Amena Elashkar
The Electronic Intifada / September 24, 2019
It is not normal for a Palestinian refugee in Lebanon to have a bank account.
It’s also not easy to get.
It was not until I started working for a non-local news website that I needed a bank account. Three banks refused me. In all three cases I requested to meet the manager. All three managers explicitly told me they were not allowed to open accounts for Palestinians because we are considered “foreigners.”
Yet, people of other nationalities residing in Lebanon are allowed to open their own bank accounts.
I confronted the bank managers with this, and argued that there is no law that deprives Palestinian refugees the right to have a bank account. All three were apologetic, but were not to be budged. It seemed they were unwilling to have any kind of trouble with the government.
In the end, I managed to open an account at a bank that is owned by a Palestinian refugee who now has Lebanese citizenship.

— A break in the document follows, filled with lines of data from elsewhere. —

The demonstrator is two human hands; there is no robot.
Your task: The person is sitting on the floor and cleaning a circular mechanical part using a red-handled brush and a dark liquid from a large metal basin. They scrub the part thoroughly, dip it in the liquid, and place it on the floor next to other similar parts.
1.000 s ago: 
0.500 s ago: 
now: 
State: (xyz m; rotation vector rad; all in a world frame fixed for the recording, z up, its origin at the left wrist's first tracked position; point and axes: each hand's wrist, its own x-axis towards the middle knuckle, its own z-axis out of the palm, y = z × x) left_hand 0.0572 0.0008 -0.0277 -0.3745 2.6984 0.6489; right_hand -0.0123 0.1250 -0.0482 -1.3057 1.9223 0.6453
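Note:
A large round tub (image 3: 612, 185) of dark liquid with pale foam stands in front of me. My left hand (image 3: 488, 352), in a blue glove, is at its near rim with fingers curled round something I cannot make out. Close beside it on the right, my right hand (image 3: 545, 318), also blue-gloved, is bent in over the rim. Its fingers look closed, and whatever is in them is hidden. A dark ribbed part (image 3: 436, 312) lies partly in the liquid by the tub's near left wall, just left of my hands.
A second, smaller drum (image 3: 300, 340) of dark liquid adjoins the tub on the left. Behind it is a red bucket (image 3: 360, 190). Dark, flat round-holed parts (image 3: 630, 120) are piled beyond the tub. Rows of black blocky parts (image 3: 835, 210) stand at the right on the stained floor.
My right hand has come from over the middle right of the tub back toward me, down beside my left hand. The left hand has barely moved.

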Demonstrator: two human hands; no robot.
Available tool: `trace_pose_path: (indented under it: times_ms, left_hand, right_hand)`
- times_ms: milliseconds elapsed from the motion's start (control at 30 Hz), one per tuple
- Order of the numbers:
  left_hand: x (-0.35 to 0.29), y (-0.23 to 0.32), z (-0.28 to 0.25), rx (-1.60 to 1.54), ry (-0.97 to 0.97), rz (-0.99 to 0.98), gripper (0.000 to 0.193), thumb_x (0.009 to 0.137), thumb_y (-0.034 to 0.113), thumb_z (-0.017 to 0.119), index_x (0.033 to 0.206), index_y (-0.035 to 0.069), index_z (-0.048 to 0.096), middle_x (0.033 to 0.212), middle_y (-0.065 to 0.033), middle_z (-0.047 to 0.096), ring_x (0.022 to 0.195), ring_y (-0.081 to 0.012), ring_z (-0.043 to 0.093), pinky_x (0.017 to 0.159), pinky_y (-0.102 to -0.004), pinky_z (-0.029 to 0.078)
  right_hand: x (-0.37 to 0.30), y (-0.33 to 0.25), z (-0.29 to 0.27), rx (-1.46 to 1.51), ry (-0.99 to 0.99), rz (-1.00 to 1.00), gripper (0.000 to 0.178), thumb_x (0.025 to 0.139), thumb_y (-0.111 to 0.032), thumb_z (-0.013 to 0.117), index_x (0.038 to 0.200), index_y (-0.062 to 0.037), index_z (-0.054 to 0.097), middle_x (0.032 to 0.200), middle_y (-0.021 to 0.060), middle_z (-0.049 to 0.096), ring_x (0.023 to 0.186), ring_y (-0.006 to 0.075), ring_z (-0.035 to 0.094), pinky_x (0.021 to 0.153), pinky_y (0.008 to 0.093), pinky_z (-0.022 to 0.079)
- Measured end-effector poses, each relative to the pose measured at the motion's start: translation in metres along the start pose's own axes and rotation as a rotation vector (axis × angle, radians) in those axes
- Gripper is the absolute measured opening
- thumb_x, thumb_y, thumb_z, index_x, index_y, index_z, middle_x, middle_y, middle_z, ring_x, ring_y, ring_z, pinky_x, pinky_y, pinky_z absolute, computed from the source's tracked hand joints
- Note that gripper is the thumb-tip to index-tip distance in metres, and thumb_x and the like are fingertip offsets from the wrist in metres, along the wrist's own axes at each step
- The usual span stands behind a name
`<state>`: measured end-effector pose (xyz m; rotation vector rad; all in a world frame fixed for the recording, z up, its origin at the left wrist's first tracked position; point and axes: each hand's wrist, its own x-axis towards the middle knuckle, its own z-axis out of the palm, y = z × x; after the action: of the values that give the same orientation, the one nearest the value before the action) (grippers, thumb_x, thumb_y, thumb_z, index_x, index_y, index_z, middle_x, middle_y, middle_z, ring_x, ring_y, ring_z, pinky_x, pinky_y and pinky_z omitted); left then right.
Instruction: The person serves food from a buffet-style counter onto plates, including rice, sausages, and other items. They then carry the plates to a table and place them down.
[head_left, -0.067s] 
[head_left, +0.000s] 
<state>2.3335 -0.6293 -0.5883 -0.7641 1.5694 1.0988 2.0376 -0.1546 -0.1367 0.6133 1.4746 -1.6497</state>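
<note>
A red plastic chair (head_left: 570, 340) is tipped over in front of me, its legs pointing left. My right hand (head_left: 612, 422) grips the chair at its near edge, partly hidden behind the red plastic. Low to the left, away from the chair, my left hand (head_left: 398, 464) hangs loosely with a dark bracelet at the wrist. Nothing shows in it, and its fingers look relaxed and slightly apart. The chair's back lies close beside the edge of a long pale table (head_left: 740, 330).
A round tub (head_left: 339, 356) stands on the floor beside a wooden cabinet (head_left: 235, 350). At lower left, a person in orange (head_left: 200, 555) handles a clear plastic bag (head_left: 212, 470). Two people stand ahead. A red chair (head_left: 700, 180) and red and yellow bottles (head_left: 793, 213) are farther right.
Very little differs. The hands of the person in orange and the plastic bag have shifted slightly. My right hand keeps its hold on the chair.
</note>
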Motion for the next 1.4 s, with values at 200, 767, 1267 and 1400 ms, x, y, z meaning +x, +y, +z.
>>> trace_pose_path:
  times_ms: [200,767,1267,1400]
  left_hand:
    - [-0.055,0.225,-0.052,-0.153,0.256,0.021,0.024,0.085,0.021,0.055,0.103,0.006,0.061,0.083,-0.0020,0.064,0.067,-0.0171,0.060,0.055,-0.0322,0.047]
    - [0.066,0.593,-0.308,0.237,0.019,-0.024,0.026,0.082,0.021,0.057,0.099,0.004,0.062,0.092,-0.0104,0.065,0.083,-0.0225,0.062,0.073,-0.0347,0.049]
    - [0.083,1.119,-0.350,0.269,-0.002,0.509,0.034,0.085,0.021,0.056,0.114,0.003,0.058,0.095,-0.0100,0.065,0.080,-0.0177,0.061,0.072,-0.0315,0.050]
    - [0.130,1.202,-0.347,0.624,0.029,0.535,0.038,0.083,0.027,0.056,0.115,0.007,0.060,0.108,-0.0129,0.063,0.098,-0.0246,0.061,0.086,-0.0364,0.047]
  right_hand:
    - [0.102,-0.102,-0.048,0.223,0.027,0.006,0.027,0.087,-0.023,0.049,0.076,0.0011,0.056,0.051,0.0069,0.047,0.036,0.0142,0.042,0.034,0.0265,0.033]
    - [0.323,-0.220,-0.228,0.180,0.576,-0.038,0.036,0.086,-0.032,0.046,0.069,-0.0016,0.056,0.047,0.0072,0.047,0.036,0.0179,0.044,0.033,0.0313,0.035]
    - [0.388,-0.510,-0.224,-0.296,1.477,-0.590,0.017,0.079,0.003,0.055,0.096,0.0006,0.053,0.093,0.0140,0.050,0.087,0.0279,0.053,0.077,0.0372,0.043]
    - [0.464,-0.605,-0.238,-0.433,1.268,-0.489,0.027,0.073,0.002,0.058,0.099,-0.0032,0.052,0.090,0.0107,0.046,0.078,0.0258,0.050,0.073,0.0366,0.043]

Such casual racism against Palestinian refugees in Lebanon comes in all forms, big and small. In May, Palestinian refugees in Lebanon were reportedly barred from watching an Asia Cup qualification game of soccer between the Nejmeh team from Lebanon and the Jordanian al-Wihdat squad.
Al-Wihdat is a team famously made up mostly of Palestinian refugees from Jordan’s al-Wihdat refugee camp. And while Jordanian supporters were allowed into the game, refugees in Lebanon were not, apparently to prevent them from cheering the Jordanian team.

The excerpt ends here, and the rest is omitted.